What is needed:
Omit the pictures and reproduce the rest of the listing exactly.

─── Supplied information ───

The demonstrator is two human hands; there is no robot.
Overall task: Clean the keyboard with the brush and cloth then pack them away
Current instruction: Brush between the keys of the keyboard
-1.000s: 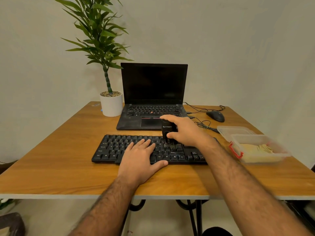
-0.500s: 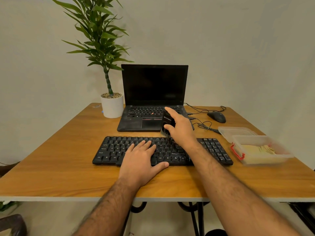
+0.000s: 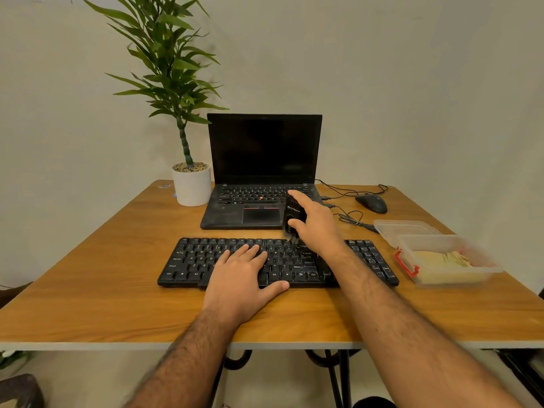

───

Answer area:
The demonstrator is two human hands; there is no robot.
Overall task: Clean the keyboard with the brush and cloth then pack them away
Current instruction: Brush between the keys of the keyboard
-1.000s: 
-0.500s: 
+0.000s: 

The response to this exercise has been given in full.